Linnea Johansson (born 5 April 2002) is a Swedish ice hockey forward, currently playing with Linköping HC Dam in the Swedish Women's Hockey League (SDHL). She was a member of the Swedish junior national team during 2016 to 2020, and participated in the IIHF Women's World U18 Championship in 2018 and 2020.

Playing career   
Johansson grew up playing with boys, including Malmö Redhawks defenceman Helge Grans, at the Tre Kronors Hockeyskola in her native town of Ljungby. At the age of 14, she joined Karlskrona HK, playing with their women's team in the Damettan and in the club's junior system.
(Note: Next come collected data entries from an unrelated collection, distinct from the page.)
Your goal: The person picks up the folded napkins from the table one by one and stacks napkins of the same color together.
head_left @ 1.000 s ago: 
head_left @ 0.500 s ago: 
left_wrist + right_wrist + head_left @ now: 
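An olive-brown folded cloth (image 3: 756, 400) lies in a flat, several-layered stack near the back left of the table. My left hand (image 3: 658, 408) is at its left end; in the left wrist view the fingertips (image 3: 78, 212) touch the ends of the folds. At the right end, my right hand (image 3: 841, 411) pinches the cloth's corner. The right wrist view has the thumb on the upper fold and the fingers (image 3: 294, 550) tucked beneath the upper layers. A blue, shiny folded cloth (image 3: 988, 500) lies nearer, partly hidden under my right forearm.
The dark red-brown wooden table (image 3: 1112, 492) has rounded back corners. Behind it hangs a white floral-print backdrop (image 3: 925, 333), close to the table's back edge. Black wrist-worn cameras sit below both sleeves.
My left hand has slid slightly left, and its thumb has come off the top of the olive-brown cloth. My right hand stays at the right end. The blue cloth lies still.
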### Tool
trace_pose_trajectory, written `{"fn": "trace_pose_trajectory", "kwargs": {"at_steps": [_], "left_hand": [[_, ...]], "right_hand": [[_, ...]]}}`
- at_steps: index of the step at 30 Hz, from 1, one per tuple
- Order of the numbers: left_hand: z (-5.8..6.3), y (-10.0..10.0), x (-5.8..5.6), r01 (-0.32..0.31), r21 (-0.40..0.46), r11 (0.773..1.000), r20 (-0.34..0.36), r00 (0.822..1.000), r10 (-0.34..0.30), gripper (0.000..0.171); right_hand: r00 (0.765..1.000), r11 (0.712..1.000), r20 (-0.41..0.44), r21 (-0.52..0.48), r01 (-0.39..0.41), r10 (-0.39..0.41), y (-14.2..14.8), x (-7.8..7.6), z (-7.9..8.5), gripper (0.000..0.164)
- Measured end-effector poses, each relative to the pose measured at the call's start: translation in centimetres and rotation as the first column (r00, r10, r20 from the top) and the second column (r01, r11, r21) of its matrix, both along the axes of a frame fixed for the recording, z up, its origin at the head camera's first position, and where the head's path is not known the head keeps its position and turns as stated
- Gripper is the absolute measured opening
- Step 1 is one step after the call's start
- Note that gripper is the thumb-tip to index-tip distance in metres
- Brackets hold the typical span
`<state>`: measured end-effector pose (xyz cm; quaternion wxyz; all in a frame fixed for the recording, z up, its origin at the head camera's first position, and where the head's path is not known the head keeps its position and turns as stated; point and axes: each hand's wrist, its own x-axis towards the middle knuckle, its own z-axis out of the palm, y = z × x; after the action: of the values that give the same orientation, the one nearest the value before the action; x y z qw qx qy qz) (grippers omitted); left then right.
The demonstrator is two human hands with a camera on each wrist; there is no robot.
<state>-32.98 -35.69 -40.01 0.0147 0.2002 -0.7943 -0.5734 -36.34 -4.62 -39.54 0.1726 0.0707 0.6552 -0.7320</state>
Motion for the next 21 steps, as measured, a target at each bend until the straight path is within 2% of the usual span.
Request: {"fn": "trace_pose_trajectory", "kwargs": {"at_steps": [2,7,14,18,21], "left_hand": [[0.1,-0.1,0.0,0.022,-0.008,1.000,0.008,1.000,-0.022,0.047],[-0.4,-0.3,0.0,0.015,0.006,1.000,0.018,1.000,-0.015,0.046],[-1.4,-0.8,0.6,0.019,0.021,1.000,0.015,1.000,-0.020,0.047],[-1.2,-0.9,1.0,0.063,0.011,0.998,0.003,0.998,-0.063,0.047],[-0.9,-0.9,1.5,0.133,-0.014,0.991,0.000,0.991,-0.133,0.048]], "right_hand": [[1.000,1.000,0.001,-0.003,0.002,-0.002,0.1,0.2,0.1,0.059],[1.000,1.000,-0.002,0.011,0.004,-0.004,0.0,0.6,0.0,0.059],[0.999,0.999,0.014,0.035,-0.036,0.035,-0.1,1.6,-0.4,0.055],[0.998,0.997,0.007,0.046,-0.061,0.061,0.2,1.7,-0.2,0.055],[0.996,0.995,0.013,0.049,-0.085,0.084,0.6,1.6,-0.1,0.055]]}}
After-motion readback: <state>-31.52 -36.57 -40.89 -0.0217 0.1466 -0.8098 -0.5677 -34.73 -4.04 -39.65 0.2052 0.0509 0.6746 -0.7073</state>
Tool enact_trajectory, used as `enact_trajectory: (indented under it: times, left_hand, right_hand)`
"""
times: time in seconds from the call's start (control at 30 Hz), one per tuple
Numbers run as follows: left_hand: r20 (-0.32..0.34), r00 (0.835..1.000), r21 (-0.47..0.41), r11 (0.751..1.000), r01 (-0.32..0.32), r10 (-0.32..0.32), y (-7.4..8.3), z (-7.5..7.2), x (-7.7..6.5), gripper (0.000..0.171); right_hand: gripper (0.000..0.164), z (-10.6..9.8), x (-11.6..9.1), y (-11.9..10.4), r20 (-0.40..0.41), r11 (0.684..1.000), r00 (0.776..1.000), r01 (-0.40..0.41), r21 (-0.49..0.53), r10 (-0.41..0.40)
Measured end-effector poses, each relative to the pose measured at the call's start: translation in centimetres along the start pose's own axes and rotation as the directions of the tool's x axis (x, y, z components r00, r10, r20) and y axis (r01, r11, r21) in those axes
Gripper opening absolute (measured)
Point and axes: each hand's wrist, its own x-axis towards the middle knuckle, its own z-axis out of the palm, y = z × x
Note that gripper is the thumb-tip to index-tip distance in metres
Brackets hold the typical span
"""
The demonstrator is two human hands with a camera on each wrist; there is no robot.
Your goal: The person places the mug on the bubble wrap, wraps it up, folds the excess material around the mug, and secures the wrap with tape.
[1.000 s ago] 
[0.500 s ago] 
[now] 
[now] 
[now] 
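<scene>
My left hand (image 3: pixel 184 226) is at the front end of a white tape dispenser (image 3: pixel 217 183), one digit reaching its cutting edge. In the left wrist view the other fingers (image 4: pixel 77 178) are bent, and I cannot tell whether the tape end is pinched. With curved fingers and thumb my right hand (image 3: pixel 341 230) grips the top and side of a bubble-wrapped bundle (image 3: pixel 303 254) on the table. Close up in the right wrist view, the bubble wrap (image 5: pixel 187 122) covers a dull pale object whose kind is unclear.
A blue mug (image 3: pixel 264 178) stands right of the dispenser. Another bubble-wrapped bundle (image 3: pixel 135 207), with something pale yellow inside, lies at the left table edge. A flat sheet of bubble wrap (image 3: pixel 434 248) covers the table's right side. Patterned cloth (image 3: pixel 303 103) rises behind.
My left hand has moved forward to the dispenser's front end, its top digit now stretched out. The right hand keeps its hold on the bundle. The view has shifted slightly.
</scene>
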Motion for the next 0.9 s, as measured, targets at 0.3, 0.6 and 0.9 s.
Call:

The following season, she joined IF Troja-Ljungby and HV71 Dam, splitting her time between HV71 in the SDHL, IF Troja-Ljungby women's team in the Damettan, and IF Troja-Ljungby U16 in the U16 Elit. She made her SDHL debut in 2016–17, after being called up by HV71, getting two assists in seven games as well as playing in four playoff games. After putting up 7 points in 25 games with HV71 in 2017–18, and growing increasingly dissatisfied with the way girls were being treated in the mixed Troja-Ljungby junior teams, she left the city to sign with Linköping HC.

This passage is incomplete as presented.